**PROVIDED DATA:**
*-*-*
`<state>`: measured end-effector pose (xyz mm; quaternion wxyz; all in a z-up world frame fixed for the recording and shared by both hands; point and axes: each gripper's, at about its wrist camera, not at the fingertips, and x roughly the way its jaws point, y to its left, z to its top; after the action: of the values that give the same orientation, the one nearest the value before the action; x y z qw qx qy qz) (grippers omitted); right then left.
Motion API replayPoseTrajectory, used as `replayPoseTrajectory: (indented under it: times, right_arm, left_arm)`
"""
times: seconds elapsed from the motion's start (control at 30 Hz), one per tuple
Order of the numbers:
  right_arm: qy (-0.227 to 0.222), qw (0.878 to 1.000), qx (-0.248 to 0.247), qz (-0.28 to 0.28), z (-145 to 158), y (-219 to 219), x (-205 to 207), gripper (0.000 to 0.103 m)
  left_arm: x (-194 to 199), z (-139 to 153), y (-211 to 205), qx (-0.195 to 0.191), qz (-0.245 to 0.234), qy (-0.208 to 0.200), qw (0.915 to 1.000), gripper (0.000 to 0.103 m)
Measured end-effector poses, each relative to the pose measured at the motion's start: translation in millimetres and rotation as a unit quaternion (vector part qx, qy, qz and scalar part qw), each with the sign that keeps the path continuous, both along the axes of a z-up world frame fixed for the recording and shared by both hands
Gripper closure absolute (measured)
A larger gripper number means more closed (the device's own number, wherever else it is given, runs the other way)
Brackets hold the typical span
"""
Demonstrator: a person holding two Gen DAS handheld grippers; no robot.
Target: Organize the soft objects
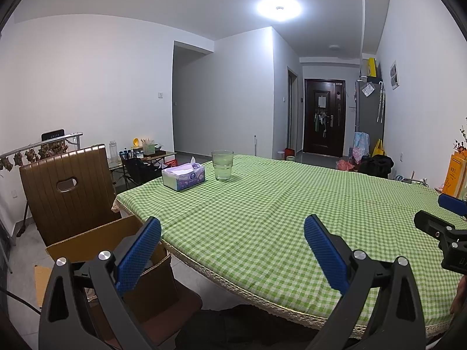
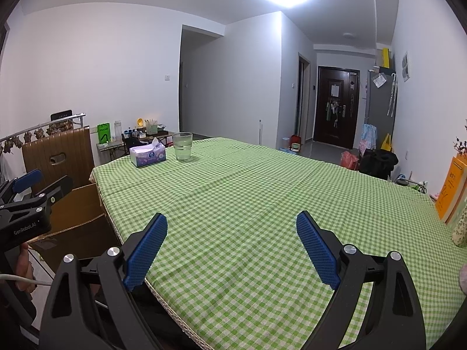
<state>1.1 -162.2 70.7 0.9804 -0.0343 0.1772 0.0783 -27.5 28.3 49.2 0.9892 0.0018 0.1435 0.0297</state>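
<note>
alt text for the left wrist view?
The left claw hangs open and empty over the near edge of a table in green checked cloth. A tissue box and a glass stand at its far end; an open cardboard box sits lower left.

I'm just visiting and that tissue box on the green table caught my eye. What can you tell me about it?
The tissue box is a soft-looking rectangular pack, lilac and white with a round blue logo and small flower prints on its long side. A white tissue sticks up from the slot on top. It lies flat on the green checked tablecloth near the table's far left corner, just left of a clear glass, with a small gap between them. Nothing else touches it.
</note>
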Motion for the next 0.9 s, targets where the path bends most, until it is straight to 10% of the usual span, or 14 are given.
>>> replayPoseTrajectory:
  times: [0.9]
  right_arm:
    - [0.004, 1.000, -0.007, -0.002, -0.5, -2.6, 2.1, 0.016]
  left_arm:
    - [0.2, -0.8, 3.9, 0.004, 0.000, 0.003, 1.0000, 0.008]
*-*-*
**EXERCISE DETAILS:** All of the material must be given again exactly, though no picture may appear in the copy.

**YOUR SOLUTION:**
`<state>`: measured end-effector pose (xyz mm; quaternion wxyz; all in a z-up world frame fixed for the recording and shared by both hands; point and axes: each gripper's, at about its wrist camera, not at the fingertips, and x roughly the way its jaws point, y to its left, z to its top; after the action: of the values that give the same orientation, the one nearest the value before the action; x y z qw qx qy qz) (grippers omitted); right then left.
Motion API replayPoseTrajectory, used as `replayPoseTrajectory: (indented under it: times, right_arm, left_arm)`
"""
times: seconds elapsed from the motion's start (control at 30 Hz), one per tuple
Order of the numbers:
  right_arm: qy (-0.227 to 0.222), qw (0.878 to 1.000), qx (-0.248 to 0.247), qz (-0.28 to 0.28), z (-145 to 158), y (-219 to 219), x (-205 to 207), gripper (0.000 to 0.103 m)
  left_arm: x (-194 to 199), z (-139 to 153), y (-211 to 205), qx (-0.195 to 0.191), qz (-0.245 to 0.234), qy (-0.208 to 0.200), qw (0.915 to 1.000), gripper (0.000 to 0.103 m)
Measured end-effector poses, each relative to the pose measured at the motion's start: translation in millimetres and rotation as a unit quaternion (vector part qx, qy, qz and scalar part qw), each with the sign that keeps the path continuous, both along the axes of a z-up world frame fixed for the recording and shared by both hands
Gripper closure absolute (measured)
A larger gripper number means more closed (the device's own number, wherever else it is given, runs the other way)
Brackets hold the typical span
"""
Demonstrator: a person holding two Gen DAS handheld grippers; no robot.
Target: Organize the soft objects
<state>1.1 -162.2 70.7 0.9804 -0.0343 0.1772 0.0783 -27.5 28.3 49.2 0.9892 0.0018 0.1435 0.0297</state>
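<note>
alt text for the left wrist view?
The left claw hangs open and empty over the near edge of a table in green checked cloth. A tissue box and a glass stand at its far end; an open cardboard box sits lower left.

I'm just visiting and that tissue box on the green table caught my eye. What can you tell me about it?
The tissue box is a soft-looking rectangular pack, lilac and white with a round blue logo and small flower prints on its long side. A white tissue sticks up from the slot on top. It lies flat on the green checked tablecloth near the table's far left corner, just left of a clear glass, with a small gap between them. Nothing else touches it.
</note>
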Motion for the next 0.9 s, targets where the path bends most, until it is straight to 10% of the usual span, or 14 are given.
>>> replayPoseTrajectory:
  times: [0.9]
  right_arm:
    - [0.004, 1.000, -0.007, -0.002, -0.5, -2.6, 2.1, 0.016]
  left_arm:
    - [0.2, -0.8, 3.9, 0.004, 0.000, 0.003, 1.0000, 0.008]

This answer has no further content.